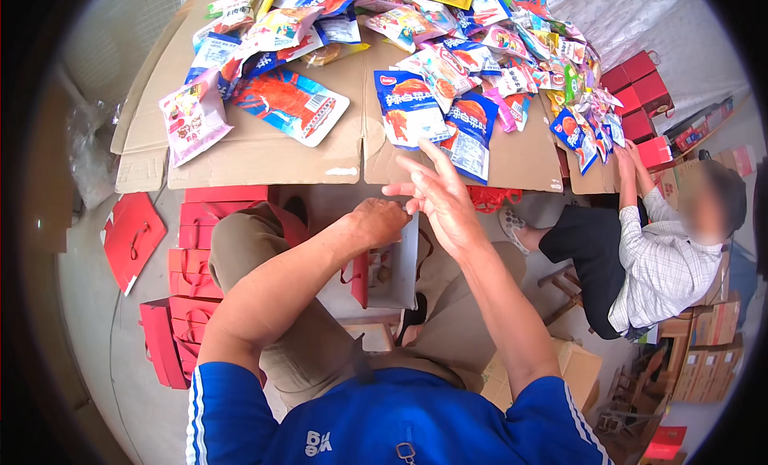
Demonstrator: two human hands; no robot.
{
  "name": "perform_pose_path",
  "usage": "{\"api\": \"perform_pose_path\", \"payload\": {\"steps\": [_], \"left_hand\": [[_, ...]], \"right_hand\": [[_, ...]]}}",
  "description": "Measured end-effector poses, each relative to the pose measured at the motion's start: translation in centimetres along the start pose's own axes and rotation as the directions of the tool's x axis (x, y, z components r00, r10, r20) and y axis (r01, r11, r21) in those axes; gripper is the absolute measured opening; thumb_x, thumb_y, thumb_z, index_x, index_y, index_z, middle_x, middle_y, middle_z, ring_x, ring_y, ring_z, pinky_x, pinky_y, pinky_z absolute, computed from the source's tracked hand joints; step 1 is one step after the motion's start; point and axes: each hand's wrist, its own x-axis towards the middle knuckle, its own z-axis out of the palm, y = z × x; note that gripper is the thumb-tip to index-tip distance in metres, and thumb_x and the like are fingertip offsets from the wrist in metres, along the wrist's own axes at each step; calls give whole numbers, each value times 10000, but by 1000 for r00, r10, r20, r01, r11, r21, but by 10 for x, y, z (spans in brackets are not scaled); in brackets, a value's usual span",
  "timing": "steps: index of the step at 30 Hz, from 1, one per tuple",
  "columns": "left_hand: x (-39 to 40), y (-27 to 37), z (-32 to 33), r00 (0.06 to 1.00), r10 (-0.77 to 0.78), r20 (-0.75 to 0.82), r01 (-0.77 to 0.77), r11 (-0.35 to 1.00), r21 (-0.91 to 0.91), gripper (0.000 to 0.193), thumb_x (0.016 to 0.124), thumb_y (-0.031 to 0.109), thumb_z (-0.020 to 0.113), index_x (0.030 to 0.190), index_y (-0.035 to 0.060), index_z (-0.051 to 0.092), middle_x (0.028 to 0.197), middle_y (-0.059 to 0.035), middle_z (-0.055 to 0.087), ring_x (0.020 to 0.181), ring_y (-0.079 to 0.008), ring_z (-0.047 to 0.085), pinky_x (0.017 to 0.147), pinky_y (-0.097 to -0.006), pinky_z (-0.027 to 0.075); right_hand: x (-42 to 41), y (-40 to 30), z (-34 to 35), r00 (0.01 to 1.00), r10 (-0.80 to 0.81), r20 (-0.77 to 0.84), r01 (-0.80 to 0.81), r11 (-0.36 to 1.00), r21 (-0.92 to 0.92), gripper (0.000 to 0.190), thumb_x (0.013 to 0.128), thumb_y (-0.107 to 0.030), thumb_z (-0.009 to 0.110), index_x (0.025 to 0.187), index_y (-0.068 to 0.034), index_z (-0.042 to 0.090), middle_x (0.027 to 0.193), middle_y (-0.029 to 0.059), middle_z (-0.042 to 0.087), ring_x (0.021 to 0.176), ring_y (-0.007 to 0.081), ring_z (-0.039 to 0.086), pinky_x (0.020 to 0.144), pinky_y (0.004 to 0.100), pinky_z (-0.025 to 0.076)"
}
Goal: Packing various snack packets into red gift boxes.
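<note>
My left hand (379, 222) is held palm down with its fingers curled, over an open red gift box (360, 282) between my knees. Whether anything is inside its fingers is hidden. Just right of it, my right hand (441, 204) is raised with fingers spread and nothing in them. Its fingertips are near two blue-and-white snack packets, one (409, 111) on the left and one (471, 135) on the right, at the front of the cardboard-covered table (270, 165). Some small packets show dimly inside the box, which has a pale inner wall and a dark red ribbon handle.
A heap of mixed snack packets (414, 21) covers the table's back. A pink packet (195, 114) and a lobster-print packet (291, 105) lie front left. Red boxes (195, 273) stack by my left leg. A seated person (666, 255) reaches into packets at right.
</note>
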Motion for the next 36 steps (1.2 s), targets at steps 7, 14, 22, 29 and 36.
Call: {"api": "perform_pose_path", "payload": {"steps": [7, 14, 22, 29, 36], "left_hand": [[-1, -6, 7, 995, 3, -96, -2, 1000, 12, 225, 822, 195, 627, 995, 55, 659, 1016, -147, 671, 982, -283, 657, 826, -399, 524], [0, -5, 4, 996, 12, -86, -10, 1000, 19, 352, 810, 248, 654, 1118, 80, 625, 1034, -158, 645, 948, -316, 653, 832, -430, 522], [4, -8, 14, 998, -44, -51, 41, 998, -50, 249, 808, 191, 638, 1021, 65, 667, 1025, -151, 670, 987, -295, 654, 848, -403, 523], [-5, -17, 41, 905, 60, -421, -103, 991, -80, 314, 863, 248, 564, 1126, 84, 615, 1157, -158, 624, 1086, -306, 609, 963, -397, 454], [-2, -10, 9, 996, -81, -29, 81, 997, -7, 406, 799, 223, 662, 1180, 98, 603, 1128, -165, 622, 1023, -337, 620, 879, -434, 507]], "right_hand": [[31, 7, 12, 999, -33, -43, 33, 999, -7, 578, 965, -152, 519, 1467, -48, 251, 1420, 148, 388, 1134, 223, 565, 727, 265, 446], [18, -6, 19, 978, -187, -91, 175, 977, -121, 486, 971, -124, 489, 1403, 46, 345, 1381, 123, 442, 1216, 202, 511, 797, 275, 436], [-56, -24, 10, 961, -277, 1, 275, 950, -148, 409, 996, -191, 428, 1291, 90, 465, 1202, 251, 578, 1141, 279, 560, 839, 326, 431], [-129, -19, -27, 949, -288, -126, 244, 928, -281, 397, 991, -250, 442, 1005, 99, 630, 942, 234, 671, 814, 284, 666, 766, 344, 462], [-156, 7, -49, 976, -159, -148, 33, 780, -625, 304, 978, -138, 437, 958, 52, 672, 930, 129, 685, 808, 190, 671, 729, 279, 473]]}}
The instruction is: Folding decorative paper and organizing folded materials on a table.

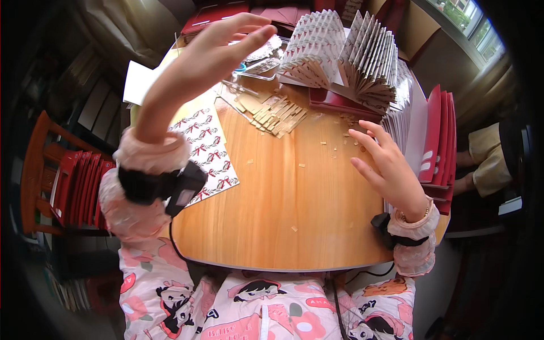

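My left hand [221, 51] is raised over the far left of the wooden table, fingers apart and holding nothing, near a clear tray [265, 74] with white lacy pieces. My right hand [378, 159] hovers over the right side, also empty, beside a row of white folded papers [401, 108]. Between them lies a pile of small tan strips [280, 114]. Sheets of white paper with red bows [208, 153] lie under and beside my left forearm. Pleated patterned papers [314, 46] stand at the back on a dark red folder [340, 104].
Red folders [435, 136] stand upright along the table's right edge. More red folders [80, 187] rest on a wooden chair [36, 170] at the left. Small tan scraps [301, 165] dot the table [272, 221]. Part of another person [488, 161] shows at the far right.
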`<state>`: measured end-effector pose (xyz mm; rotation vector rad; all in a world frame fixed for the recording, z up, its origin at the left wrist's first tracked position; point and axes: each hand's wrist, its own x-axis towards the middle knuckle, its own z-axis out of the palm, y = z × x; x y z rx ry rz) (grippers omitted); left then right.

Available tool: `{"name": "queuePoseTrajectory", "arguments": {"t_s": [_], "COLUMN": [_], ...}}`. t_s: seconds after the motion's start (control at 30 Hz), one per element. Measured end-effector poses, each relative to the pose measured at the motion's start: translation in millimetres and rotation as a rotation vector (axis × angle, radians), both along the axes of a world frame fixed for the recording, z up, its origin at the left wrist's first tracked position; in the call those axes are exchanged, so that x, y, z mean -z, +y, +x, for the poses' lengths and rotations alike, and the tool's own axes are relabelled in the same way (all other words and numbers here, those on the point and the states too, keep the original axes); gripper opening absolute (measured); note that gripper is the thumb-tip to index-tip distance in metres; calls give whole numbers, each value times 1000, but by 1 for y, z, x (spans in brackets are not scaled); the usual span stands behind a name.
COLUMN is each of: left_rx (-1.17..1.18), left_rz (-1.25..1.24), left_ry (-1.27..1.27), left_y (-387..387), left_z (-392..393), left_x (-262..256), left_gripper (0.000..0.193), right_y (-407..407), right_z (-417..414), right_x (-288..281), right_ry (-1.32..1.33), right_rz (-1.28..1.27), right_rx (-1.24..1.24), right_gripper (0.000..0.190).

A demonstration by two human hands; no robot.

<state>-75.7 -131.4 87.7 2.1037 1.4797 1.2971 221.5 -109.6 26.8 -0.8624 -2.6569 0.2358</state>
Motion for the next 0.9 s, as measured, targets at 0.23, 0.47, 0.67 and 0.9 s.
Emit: {"name": "queuePoseTrajectory", "arguments": {"t_s": [0.23, 0.47, 0.67, 0.9], "left_rx": [-67, -362, -306, -312], "left_rz": [-529, -746, -843, -865], "left_ry": [457, 571, 473, 459], "left_y": [-55, -53, -46, -40], "left_z": [-74, -118, -112, -128], "left_x": [19, 84, 82, 88], "left_gripper": [34, 63, 68, 69], "right_y": [-21, -48, -53, -52], "right_z": [-24, -39, -25, -2], "right_x": [-13, -27, -39, -55], "right_ry": [118, 182, 188, 173], "right_rz": [-252, -867, -752, -744], "right_rx": [-269, -268, -241, -79], "right_gripper": [40, 37, 35, 34]}}
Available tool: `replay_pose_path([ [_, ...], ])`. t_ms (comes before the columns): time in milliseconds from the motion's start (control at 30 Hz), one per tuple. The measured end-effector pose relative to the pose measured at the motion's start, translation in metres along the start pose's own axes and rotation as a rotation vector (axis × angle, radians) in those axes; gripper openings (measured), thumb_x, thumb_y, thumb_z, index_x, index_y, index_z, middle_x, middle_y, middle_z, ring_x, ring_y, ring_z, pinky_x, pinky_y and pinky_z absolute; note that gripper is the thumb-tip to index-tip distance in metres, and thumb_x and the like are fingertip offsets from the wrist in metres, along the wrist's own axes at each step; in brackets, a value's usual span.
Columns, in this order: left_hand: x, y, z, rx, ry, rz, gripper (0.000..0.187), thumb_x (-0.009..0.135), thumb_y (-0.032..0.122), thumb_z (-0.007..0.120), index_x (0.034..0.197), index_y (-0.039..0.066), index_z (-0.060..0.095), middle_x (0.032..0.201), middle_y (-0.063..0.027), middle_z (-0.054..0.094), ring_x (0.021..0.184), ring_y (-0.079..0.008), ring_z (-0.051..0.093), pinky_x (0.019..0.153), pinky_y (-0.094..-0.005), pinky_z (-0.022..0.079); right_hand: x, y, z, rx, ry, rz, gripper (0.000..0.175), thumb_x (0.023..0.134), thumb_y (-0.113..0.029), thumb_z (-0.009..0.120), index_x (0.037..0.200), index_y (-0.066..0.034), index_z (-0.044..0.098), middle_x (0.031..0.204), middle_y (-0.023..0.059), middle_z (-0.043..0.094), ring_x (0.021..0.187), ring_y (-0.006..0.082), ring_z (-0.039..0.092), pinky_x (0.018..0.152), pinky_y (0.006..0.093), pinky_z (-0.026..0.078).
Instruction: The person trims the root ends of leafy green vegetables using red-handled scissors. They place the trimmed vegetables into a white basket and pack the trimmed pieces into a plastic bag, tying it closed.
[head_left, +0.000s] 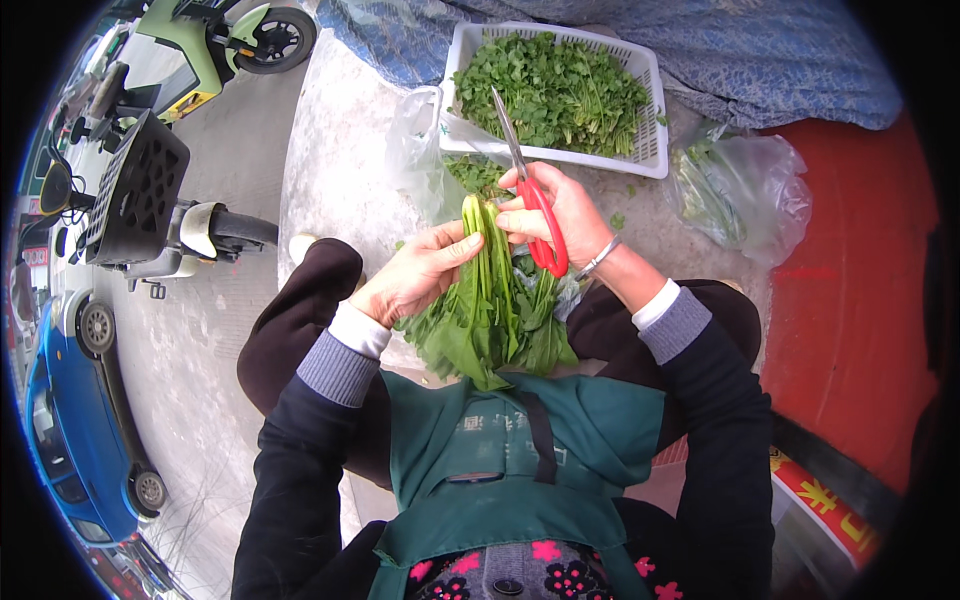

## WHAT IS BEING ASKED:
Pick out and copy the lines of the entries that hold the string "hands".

## EXERCISE OUTPUT:
Demonstrator: two human hands; no robot.
A demonstration by two human hands; no robot.

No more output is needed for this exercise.